Urology Coding Alert

Name That Neoplasm

Avoid claim rejections with simple primary and secondary know-how

You know the routine: The lab returns a pathology report for a prostate biopsy and the report states, "transitional cell carcinoma from the urinary bladder." Now you can simplify how you approach these tough neoplasm coding conundrums with this quick review of the relevant terminology you'll face when coding biopsy reports.

Malignant and Benign Define Main Categories

When looking at the neoplasm table in your ICD-9 Codes book, you will find two main categories of neoplasms: malignant and benign. We're going to start with three subcategories for the malignant category:

Subcategory 1: Primary. A primary malignancy is one arising from the cells found where the neoplasm was biopsied, says Marcella Bucknam, CPC, CCS, CPC-H, CCS-P, HIM program coordinator at Clarkson College in Omaha, Neb.

Example: A biopsy shows that a male patient has a neoplasm of the prostate. It is malignant and comprises  cancer cells from the area of excision (as opposed to cancer cells that originated elsewhere and spread to the breast). Code for a primary malignancy, using 185 (Malignant neoplasm of prostate).

Subcategory 2: Secondary. You should use these codes when the neoplasm is the result of metastasis from another organ or focus of malignancy elsewhere, such as the lymph nodes, liver, lungs or brain or when the primary malignancy invades the organ in question from an adjacent structure or organ.

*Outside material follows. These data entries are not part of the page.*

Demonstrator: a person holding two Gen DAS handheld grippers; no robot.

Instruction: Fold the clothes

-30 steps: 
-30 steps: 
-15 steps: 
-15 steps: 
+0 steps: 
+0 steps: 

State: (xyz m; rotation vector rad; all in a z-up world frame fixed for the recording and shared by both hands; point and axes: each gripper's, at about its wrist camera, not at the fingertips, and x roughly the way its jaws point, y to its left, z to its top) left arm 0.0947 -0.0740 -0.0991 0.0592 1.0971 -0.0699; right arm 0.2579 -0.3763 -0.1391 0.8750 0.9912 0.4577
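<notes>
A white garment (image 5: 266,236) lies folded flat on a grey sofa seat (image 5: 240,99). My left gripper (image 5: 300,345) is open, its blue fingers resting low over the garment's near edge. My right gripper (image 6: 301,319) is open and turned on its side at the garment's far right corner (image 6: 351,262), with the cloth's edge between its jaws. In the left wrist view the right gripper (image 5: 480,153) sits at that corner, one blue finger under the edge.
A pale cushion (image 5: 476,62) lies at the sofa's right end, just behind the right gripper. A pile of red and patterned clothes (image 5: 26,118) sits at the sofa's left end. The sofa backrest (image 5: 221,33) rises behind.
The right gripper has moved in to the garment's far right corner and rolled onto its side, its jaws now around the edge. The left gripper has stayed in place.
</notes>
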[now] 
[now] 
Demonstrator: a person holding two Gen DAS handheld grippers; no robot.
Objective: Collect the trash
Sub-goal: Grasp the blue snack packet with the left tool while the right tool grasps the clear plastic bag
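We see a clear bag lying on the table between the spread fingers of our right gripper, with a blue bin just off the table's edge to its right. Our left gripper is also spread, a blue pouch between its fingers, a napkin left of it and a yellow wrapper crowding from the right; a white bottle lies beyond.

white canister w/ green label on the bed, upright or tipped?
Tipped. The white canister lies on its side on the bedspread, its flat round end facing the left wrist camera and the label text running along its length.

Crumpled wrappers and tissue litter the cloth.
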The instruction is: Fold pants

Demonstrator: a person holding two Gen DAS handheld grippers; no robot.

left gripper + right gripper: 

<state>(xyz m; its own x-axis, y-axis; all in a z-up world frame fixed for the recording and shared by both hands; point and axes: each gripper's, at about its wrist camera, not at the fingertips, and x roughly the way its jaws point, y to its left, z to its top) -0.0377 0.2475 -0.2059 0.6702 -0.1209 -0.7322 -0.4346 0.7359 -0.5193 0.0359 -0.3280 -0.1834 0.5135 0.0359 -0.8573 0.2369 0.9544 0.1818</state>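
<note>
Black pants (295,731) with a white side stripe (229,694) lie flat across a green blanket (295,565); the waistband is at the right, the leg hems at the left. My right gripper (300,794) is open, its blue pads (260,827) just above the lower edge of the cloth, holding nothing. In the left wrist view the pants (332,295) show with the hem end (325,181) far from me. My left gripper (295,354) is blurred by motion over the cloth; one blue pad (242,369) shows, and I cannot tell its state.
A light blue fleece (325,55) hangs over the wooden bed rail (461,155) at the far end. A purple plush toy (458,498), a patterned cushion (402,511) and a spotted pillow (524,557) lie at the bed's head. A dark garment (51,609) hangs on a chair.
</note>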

Example #1: The urologist removes a neoplasm from the prostate, and the pathology report indicates that the lump is a secondary malignancy with the lungs as the origin. You should report a secondary neoplasm code: 198.82 (Secondary malignant neoplasm of other specified sites; genital organs).

Example #2: The urologist removes a neoplasm from the prostate and finds a transitional cell carcinoma, which represents direct invasion of a malignant tumor from the adjacent urinary bladder into the prostate gland. Again, report a secondary neoplasm code: 198.82.

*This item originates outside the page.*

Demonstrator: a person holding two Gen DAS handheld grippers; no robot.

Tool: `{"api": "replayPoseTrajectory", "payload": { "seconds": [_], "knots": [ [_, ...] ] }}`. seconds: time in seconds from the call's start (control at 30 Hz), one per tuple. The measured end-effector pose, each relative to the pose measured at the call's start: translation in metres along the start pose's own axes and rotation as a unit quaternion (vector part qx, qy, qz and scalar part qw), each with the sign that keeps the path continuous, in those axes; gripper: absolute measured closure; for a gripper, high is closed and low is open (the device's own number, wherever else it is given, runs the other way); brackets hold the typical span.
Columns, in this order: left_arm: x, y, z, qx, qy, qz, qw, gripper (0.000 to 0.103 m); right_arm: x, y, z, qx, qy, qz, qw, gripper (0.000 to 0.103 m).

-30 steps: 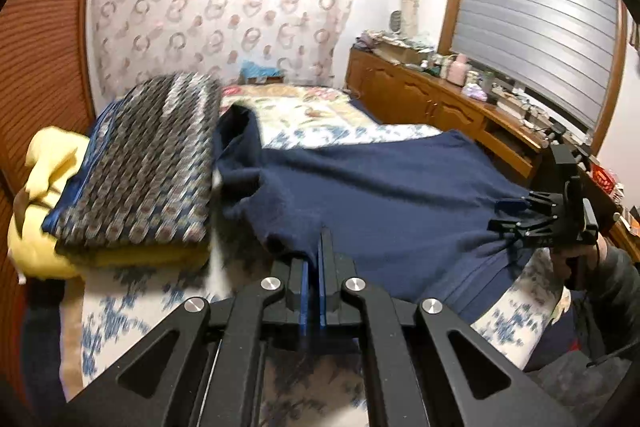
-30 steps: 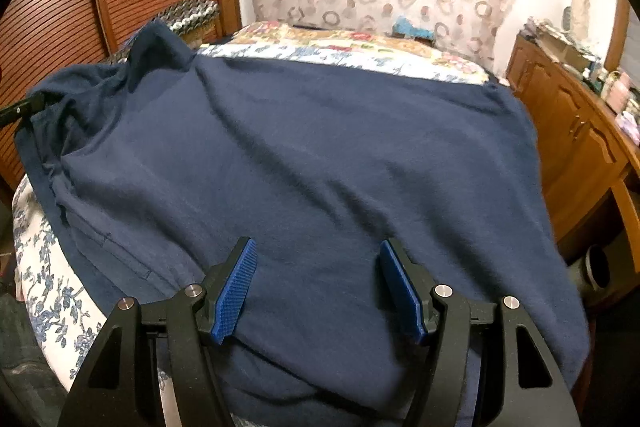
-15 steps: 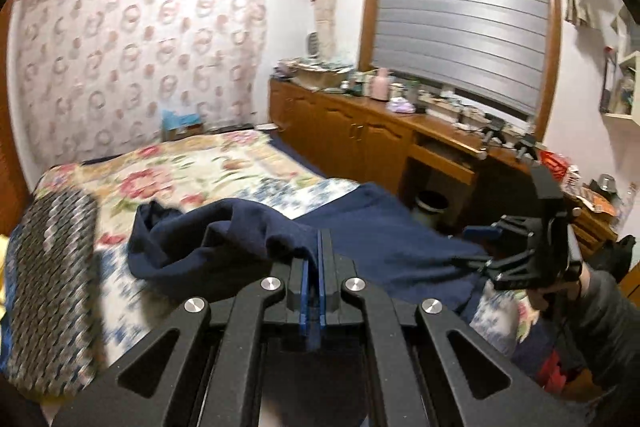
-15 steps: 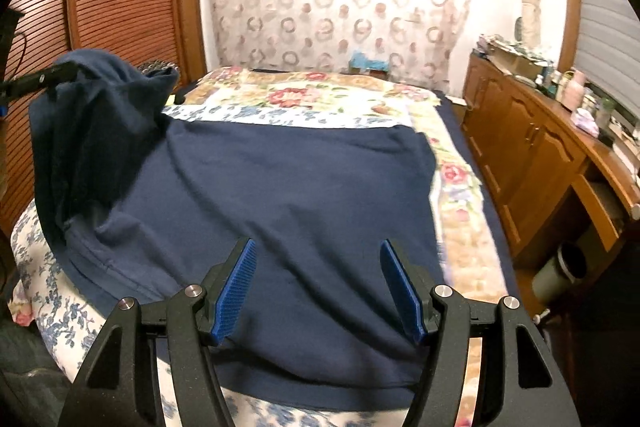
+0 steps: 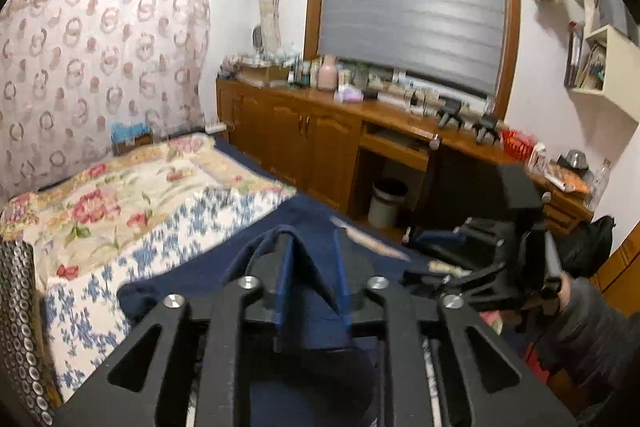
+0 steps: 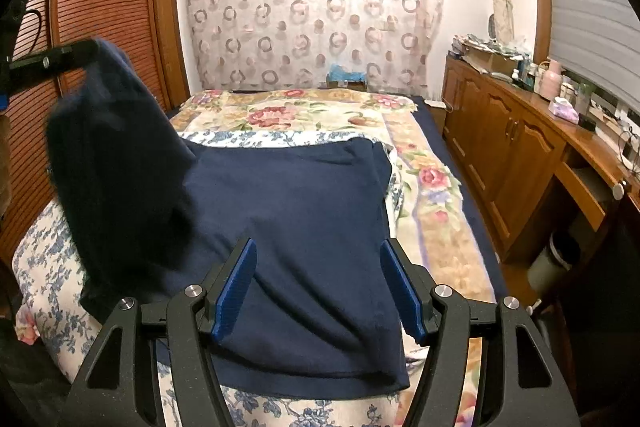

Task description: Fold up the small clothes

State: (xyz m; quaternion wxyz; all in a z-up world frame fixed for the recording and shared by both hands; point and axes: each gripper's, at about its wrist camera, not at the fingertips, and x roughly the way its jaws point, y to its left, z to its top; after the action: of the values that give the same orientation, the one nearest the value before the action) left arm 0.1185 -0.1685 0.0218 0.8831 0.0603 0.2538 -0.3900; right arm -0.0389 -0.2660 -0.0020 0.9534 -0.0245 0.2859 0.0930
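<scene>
A navy garment (image 6: 300,227) lies spread on the floral bed quilt (image 6: 424,187). Its left side is lifted and hangs, blurred, from my left gripper (image 6: 94,51) at the far left. In the left wrist view the left gripper (image 5: 312,267) has its jaws opening. A fold of the navy garment (image 5: 312,291) lies loosely between the parted blue pads and loops over the left finger. My right gripper (image 6: 318,287) hovers open over the garment's near hem with nothing between its pads. From the left wrist camera, the right gripper (image 5: 416,259) shows low on the right.
Wooden cabinets (image 6: 516,163) and a cluttered counter run along the bed's right side, with a waste bin (image 5: 386,203) under the desk. A louvred wardrobe (image 6: 100,27) stands on the left. A patterned folded cloth (image 5: 16,307) lies at the bed's left edge. A sleeve (image 5: 580,319) is behind the right gripper.
My left gripper swung up and to the right, carrying the garment's left side over the rest, and its jaws have parted. The right gripper drew back a little and stayed open.
</scene>
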Motion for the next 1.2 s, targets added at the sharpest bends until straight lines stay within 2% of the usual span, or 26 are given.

Subcategory 3: In Situ. "In situ" describes malignancies confined to the site of origin without invasion of neighboring tissues, although they can grow large enough to cause major problems, Bucknam says. In some cases, however - such as those involving the bladder - there is no guarantee that removal of the mass will totally eradicate the cancer.

In situ may also indicate "malignant cellular changes confined to a membrane or lining," says Michael A. Ferragamo, MD, FACS, clinical assistant professor of urology at the State University of New York, Stony Brook."We diagnose bladder carcinoma in situ when localized malignant cellular changes are confined to the mucosa [bladder lining] without spreading beyond the basement membrane." In those cases, the diagnosis code is ICD-9 233.7 (Carcinoma in situ of breast and genitourinary system; bladder)," Ferragamo says.

No Cancer = No Malignancy

If pathology does not find evidence of cancer, you should not report a malignant-cancer ICD-9 code. Instead, choose from the following three categories:

Benign: Benign neoplasms are cancer-free.
 
Example: For a fibroadenoma of the prostate, which does not spread, report a benign neoplasm - 222.2 (Benign neoplasm of male genital organs; prostate). Benign neoplasms may return after removal, but they are noninvasive, Bucknam says.

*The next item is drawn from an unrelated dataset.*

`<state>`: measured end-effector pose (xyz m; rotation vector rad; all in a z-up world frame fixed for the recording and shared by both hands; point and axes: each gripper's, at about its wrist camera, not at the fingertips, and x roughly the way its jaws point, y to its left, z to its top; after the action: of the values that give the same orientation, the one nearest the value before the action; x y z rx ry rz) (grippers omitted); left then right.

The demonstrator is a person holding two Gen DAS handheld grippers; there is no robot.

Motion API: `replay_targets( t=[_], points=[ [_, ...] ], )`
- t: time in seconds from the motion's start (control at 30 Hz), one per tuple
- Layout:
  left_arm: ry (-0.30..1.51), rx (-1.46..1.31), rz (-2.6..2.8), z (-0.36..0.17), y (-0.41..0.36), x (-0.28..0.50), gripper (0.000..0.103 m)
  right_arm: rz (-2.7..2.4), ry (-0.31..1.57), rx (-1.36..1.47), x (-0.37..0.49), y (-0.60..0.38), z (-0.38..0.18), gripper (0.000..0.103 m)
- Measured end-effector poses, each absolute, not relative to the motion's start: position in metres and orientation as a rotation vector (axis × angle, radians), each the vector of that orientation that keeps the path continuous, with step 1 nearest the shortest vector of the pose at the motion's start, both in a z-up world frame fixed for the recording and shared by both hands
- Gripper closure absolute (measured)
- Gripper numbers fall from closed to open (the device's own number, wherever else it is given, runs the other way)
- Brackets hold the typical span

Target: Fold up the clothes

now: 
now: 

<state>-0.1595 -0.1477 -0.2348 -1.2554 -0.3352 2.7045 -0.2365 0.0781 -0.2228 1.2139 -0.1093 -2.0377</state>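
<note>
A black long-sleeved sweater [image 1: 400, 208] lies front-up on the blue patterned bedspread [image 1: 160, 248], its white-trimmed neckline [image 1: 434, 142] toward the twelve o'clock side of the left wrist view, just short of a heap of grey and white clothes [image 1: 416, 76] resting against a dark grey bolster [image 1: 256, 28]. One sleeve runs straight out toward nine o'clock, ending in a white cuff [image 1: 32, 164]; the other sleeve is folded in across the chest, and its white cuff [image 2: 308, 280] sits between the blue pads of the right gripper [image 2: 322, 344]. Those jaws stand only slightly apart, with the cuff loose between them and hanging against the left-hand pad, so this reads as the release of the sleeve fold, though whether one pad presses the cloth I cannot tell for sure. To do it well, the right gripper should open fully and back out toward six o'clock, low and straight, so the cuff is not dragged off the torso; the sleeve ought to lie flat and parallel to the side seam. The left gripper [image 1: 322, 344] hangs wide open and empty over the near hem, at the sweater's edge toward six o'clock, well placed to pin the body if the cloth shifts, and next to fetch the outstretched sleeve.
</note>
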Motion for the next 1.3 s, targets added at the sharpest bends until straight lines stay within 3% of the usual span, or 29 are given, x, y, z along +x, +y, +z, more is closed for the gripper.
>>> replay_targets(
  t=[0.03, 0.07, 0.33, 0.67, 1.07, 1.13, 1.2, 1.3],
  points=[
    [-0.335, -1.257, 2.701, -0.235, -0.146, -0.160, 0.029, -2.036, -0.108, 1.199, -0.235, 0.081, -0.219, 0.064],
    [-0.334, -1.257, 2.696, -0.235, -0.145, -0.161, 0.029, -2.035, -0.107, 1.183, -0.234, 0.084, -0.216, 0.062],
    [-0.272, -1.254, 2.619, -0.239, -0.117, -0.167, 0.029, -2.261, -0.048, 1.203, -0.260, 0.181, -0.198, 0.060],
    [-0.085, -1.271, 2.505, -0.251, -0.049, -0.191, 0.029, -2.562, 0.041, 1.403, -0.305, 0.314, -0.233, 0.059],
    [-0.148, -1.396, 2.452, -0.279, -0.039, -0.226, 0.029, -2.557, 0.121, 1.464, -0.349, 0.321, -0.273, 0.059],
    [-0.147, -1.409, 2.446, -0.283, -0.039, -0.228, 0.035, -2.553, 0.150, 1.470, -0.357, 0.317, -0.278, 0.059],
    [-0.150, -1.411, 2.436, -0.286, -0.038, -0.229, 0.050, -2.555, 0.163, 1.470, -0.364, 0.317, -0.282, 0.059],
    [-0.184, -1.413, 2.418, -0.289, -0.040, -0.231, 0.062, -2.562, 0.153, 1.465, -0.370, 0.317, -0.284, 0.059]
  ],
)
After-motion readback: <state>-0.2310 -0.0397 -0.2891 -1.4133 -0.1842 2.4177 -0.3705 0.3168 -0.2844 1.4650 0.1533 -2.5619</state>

Uncertain behavior: If the pathology report returns with indications of atypia or dysplasia, the neoplasm is in transition from benign to malignant. If the process continues and the mass is left untreated, the neoplasm could eventually become malignant.

Example: Benign adenomatous polyps are at high risk for becoming malignant if they remain undiagnosed and untreated.

"Uncertain behavior" implies that a doctor has previously biopsied, "but a definitive diagnosis could not be made, hence the need for a repeat biopsy and tissue examination," Ferragamo says.

Do not confuse "uncertain" with "unspecified." "A pathologist makes the 'uncertain' determination based on analysis," says Mary I. Falbo, MBA, CPC, president of Millennium Healthcare Consulting in Landsdale, Pa. If the pathologist labels the neoplasm uncertain, you shouldn't use an unspecified diagnosis, because "unspecified" implies that the surgeon's documentation didn't indicate the skin lesion's type.

Unspecified: You should only use this category when the surgeon cannot determine the nature of the neoplasm. If the urologist excises a bladder tumor but does not wait for the pathology report, for example, the unspecified ICD-9 code 239.4 (Neoplasms of unspecified nature; bladder) is the only code that should be used.